-- Requirement --
Please return each entry that follows exactly as given, but without pictures.

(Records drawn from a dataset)

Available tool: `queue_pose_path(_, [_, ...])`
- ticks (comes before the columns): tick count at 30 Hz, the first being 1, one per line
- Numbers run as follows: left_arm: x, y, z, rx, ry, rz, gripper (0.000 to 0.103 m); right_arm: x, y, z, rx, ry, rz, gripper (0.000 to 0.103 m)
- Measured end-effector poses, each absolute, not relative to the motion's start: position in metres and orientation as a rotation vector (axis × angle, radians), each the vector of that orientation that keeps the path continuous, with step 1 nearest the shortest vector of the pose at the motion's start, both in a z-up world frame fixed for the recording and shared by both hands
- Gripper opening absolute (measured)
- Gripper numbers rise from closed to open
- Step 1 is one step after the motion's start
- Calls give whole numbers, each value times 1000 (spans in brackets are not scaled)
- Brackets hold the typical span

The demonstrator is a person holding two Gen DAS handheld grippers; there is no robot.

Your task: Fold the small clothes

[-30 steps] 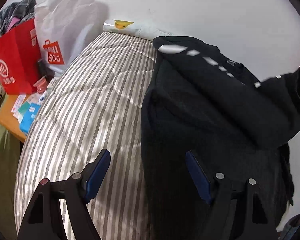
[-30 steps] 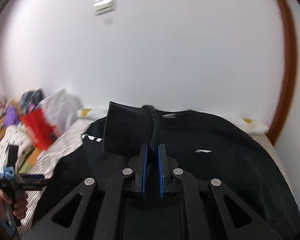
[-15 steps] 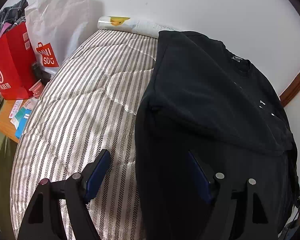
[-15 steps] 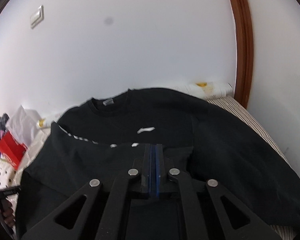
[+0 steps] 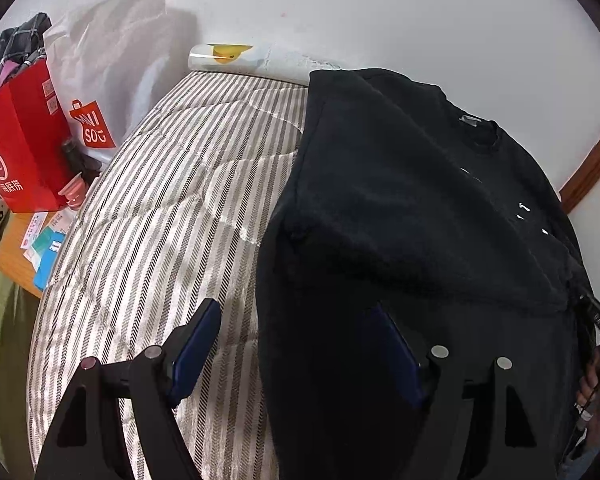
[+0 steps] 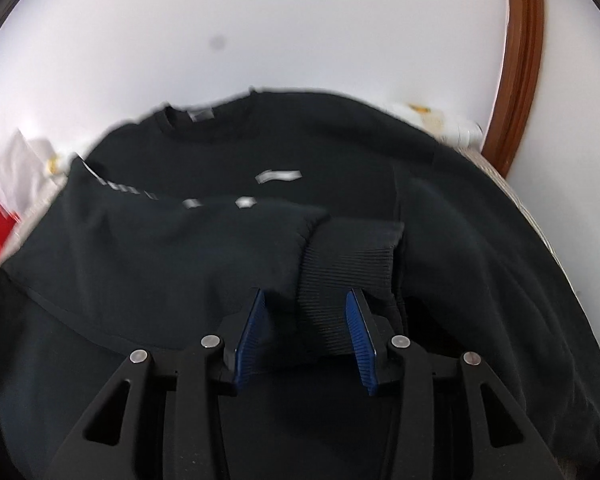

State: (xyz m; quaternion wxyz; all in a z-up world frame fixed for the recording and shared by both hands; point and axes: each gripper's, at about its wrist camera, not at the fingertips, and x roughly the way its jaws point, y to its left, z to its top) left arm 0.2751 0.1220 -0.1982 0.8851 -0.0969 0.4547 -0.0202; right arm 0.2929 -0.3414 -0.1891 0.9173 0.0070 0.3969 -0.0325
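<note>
A black sweatshirt (image 5: 400, 200) lies flat on the striped bed (image 5: 160, 220), collar toward the wall. One sleeve is folded across its chest (image 6: 180, 260), and that sleeve's ribbed cuff (image 6: 352, 256) rests low on the front. My right gripper (image 6: 306, 296) sits just above the cloth with its jaws opening. The cuff lies loose between its blue pads (image 6: 250, 336). My left gripper (image 5: 296, 312) hangs open over the sweatshirt's left edge, one finger above the bedding and the other above the black fabric, gripping nothing.
A red paper bag (image 5: 24, 148) and a white shopping bag (image 5: 112, 64) stand left of the bed by a low wooden table (image 5: 8, 252) with cards. A rolled item (image 5: 228, 56) lies against the wall. A brown door frame (image 6: 520, 60) rises at right.
My right gripper came down with the sleeve cuff onto the sweatshirt's front, and its jaws went from shut to apart. The sleeve now lies folded across the chest. The left gripper stayed put.
</note>
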Motion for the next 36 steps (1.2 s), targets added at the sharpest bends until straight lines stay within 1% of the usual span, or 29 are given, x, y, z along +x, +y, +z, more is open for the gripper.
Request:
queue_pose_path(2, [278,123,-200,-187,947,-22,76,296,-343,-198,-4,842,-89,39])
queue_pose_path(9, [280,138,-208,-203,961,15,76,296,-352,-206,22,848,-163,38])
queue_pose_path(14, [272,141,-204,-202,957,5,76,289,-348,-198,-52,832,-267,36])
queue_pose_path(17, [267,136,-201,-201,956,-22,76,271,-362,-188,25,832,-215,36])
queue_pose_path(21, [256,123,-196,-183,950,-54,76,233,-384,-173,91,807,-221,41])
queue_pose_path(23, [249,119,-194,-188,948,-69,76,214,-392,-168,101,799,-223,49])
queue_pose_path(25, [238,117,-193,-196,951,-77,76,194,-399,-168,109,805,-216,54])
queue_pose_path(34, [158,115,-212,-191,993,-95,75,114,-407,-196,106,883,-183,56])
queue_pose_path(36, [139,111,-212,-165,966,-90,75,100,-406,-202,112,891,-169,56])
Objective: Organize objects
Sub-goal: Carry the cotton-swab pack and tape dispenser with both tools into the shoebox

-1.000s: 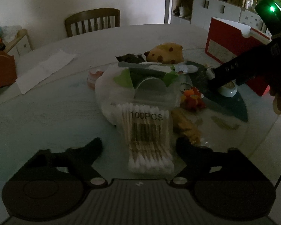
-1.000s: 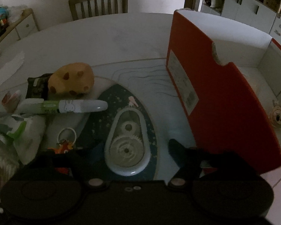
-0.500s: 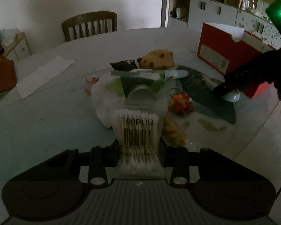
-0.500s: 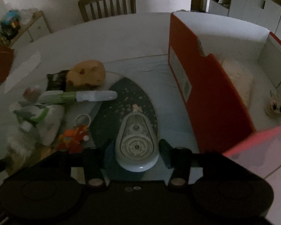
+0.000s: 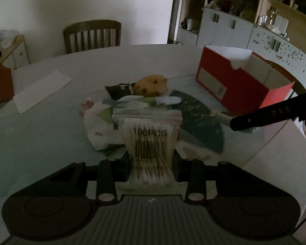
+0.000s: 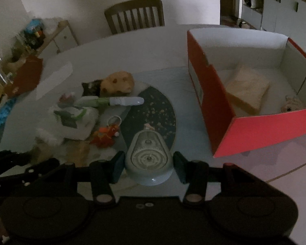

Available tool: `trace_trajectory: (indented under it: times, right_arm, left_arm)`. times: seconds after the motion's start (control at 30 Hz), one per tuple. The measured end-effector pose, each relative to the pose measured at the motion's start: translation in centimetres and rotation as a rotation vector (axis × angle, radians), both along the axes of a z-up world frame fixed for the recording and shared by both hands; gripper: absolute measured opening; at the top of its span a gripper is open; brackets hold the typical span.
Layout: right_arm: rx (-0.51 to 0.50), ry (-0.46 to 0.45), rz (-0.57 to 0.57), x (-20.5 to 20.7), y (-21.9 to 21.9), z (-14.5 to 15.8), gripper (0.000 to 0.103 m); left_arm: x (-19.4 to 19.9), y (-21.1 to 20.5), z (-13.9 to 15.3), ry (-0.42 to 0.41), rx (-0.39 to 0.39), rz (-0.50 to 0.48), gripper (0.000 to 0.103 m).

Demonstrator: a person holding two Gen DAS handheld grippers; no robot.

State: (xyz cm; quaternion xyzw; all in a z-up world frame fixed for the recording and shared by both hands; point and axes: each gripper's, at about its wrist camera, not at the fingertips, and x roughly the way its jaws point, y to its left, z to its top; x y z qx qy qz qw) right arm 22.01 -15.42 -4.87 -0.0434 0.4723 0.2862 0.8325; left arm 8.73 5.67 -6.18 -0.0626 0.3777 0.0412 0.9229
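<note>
Jaws on both grippers are clamped on cargo: left gripper [image 5: 151,163] pinches the cotton swab bag [image 5: 150,143] low on its pack, right gripper [image 6: 148,163] squeezes the correction tape dispenser [image 6: 148,159] across its wide end. Both items look lifted off the surface [image 5: 40,134]. Red box [image 6: 218,102] sits in the right half of the right wrist view, open top, a tan pad [image 6: 246,89] and a small toy [image 6: 291,104] already inside. Likely step: carry both to the box. Tips: clear the near red wall before descending, since the bag hangs floppy and could snag the rim. Release over bare floor of the box, one gripper at a time. Remaining pile [image 6: 85,112] stays left of centre.
</note>
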Motion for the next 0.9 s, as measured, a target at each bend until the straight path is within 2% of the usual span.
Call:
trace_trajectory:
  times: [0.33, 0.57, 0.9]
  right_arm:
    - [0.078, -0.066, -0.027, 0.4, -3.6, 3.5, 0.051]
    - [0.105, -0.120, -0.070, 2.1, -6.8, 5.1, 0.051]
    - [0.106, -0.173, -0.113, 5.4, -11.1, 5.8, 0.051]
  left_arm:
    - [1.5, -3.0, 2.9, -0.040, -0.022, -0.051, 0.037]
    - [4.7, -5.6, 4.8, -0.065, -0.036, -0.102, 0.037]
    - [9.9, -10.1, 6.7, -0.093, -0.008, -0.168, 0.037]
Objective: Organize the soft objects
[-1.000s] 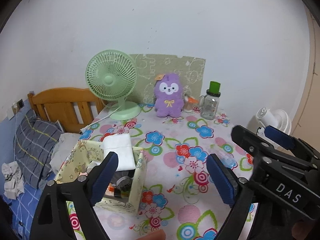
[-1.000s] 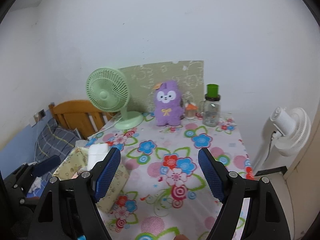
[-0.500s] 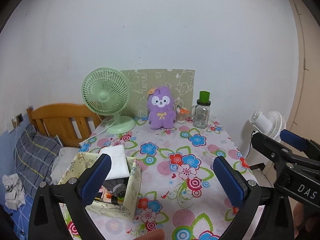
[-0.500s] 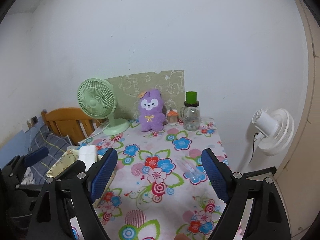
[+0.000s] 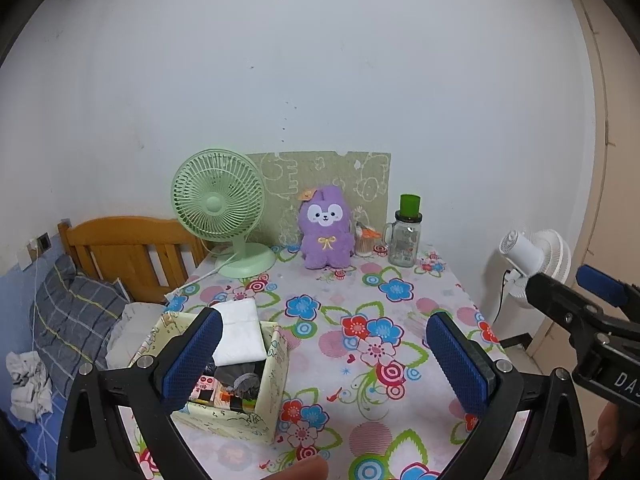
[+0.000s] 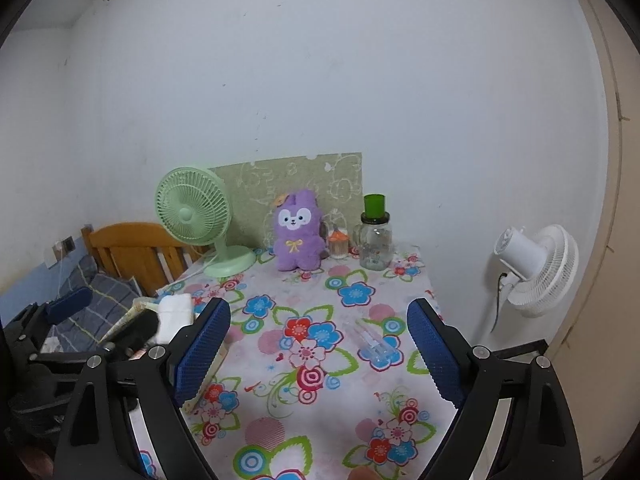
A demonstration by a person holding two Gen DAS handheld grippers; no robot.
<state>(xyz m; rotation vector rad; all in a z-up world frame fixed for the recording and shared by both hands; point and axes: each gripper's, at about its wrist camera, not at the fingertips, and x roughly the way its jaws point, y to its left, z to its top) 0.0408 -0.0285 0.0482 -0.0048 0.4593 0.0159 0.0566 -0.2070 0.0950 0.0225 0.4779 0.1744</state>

-- Answer space --
Available tool: `queue_pose_path(_, [_, ...])`
- ticks (comes before the columns): tick count at 30 Hz, the first being 1, one per line
- Numbers run as follows: left_arm: x, y, z, rx, ry, rz, gripper (0.000 to 0.103 m); right_arm: x, y, z, rx, ry, rz, gripper (0.000 to 0.103 m)
- Measured end-effector poses, each absolute, not relative to the motion's start: position in metres and orientation as a rotation vector (axis × angle, radians), each the vector of that orientation that keeps the path continuous, with step 1 nearest the shortest vector of the pose at the motion's start, both in a z-up world frame fixed for the recording and shared by both hands
- Gripper opening absolute (measured)
- Gripper numbers rise from closed to open
- Step 1 is one step after the motion's start
- Calls give whole numbers, each value times 1000 (spans in brackets are not scaled)
- Brackets hold the typical span

The demonstrator is a person holding two Gen DAS handheld grippers; there is no robot.

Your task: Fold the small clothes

[-30 steps] 
[-30 steps] 
[-15 steps] 
[-15 steps] 
[+0 steps] 
[+0 steps] 

State: (xyz m; quaternion wxyz; all in a z-up world frame fixed for the recording and shared by both hands; point and axes: each gripper's, at about its wrist camera, not at the fingertips, and x roughly the way its jaws point, y to its left, z to its top) left arm 0.2751 0.1220 -0.1982 0.8851 -0.0969 0.4547 -0.0202; right arm 0.2929 -0.3414 -0.1891 0.9173 0.0070 0.3969 -0.0325
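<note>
A black sweatshirt (image 5: 400, 200) lies flat on the striped bed (image 5: 160, 220), collar toward the wall. One sleeve is folded across its chest (image 6: 180, 260), and that sleeve's ribbed cuff (image 6: 352, 256) rests low on the front. My right gripper (image 6: 306, 296) sits just above the cloth with its jaws opening. The cuff lies loose between its blue pads (image 6: 250, 336). My left gripper (image 5: 296, 312) hangs open over the sweatshirt's left edge, one finger above the bedding and the other above the black fabric, gripping nothing.
A red paper bag (image 5: 24, 148) and a white shopping bag (image 5: 112, 64) stand left of the bed by a low wooden table (image 5: 8, 252) with cards. A rolled item (image 5: 228, 56) lies against the wall. A brown door frame (image 6: 520, 60) rises at right.
My right gripper came down with the sleeve cuff onto the sweatshirt's front, and its jaws went from shut to apart. The sleeve now lies folded across the chest. The left gripper stayed put.
</note>
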Motion for the next 36 steps (1.2 s), targets added at the sharpest bends until straight lines stay within 1% of the usual span, or 29 are given, x, y, z along +x, +y, +z, more is open for the gripper.
Request:
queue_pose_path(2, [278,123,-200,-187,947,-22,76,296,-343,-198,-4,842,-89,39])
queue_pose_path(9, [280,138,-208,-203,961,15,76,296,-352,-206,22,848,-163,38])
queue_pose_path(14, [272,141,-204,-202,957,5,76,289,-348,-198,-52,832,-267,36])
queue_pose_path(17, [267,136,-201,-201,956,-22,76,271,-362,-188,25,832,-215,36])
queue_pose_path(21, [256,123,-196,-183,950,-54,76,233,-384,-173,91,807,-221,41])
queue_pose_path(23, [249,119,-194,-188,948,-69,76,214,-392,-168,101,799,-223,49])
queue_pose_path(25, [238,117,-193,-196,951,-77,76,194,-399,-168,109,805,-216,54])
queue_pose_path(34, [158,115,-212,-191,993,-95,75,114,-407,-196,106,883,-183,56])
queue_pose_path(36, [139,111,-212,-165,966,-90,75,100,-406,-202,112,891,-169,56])
Objective: Organize objects
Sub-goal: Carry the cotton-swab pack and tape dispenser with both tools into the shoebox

-1.000s: 
-1.000s: 
-0.500s: 
-0.500s: 
+0.000s: 
+0.000s: 

Available tool: `trace_trajectory: (indented under it: times, right_arm, left_arm)`. times: seconds after the motion's start (control at 30 Hz), one per tuple. The measured end-effector pose, each relative to the pose measured at the motion's start: translation in centimetres and rotation as a rotation vector (axis × angle, radians), both along the axes of a z-up world frame fixed for the recording and shared by both hands; gripper: absolute measured opening; at the top of its span a gripper is open; brackets hold the typical span.
Layout: right_arm: rx (-0.51 to 0.50), ry (-0.46 to 0.45), rz (-0.57 to 0.57), x (-20.5 to 20.7), y (-21.9 to 21.9), z (-14.5 to 15.8), gripper (0.000 to 0.103 m); left_arm: x (-19.4 to 19.9), y (-21.1 to 20.5), z (-13.9 to 15.3), ry (-0.42 to 0.41), rx (-0.39 to 0.39), rz (-0.50 to 0.48), gripper (0.000 to 0.103 m).

Demonstrator: a person holding two Gen DAS handheld grippers; no robot.

State: (xyz cm; quaternion xyzw; all in a z-up world frame fixed for the recording and shared by both hands; point and axes: each gripper's, at about its wrist camera, not at the fingertips, and x roughly the way its jaws point, y to its left, z to its top; x y z qx qy qz qw) right arm 22.01 -15.42 -4.87 -0.0434 0.4723 0.2862 0.8325; left arm 8.73 5.67 -6.18 -0.0626 0.3777 0.0412 0.9229
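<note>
Jaws on both grippers are clamped on cargo: left gripper [image 5: 151,163] pinches the cotton swab bag [image 5: 150,143] low on its pack, right gripper [image 6: 148,163] squeezes the correction tape dispenser [image 6: 148,159] across its wide end. Both items look lifted off the surface [image 5: 40,134]. Red box [image 6: 218,102] sits in the right half of the right wrist view, open top, a tan pad [image 6: 246,89] and a small toy [image 6: 291,104] already inside. Likely step: carry both to the box. Tips: clear the near red wall before descending, since the bag hangs floppy and could snag the rim. Release over bare floor of the box, one gripper at a time. Remaining pile [image 6: 85,112] stays left of centre.
</note>
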Motion for the next 0.9 s, as measured, a target at each bend until the straight path is within 2% of the usual span.
Call:
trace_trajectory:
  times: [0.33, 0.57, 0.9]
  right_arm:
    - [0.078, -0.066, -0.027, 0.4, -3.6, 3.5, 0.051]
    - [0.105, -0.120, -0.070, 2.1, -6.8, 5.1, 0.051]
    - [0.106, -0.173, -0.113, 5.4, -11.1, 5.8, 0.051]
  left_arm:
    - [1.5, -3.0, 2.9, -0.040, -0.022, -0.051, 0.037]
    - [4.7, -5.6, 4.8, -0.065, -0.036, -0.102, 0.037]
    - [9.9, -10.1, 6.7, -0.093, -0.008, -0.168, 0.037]
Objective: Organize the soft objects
[-1.000s] 
[-1.000s] 
[-0.500s] 
[-0.500s] 
[+0.000s] 
[+0.000s] 
A demonstration by a person holding two Gen DAS handheld grippers; no robot.
<state>(xyz m; rotation vector rad; all in a z-up world frame fixed for the recording and shared by both hands; point and axes: each gripper's, at about its wrist camera, not at the fingertips, and x roughly the way its jaws point, y to its left, z to its top) 0.0408 -0.0285 0.0482 -0.0048 0.4593 0.0159 0.0566 -0.2070 0.0950 0.0225 0.4779 0.1744</state>

The response to this exercise is now complete.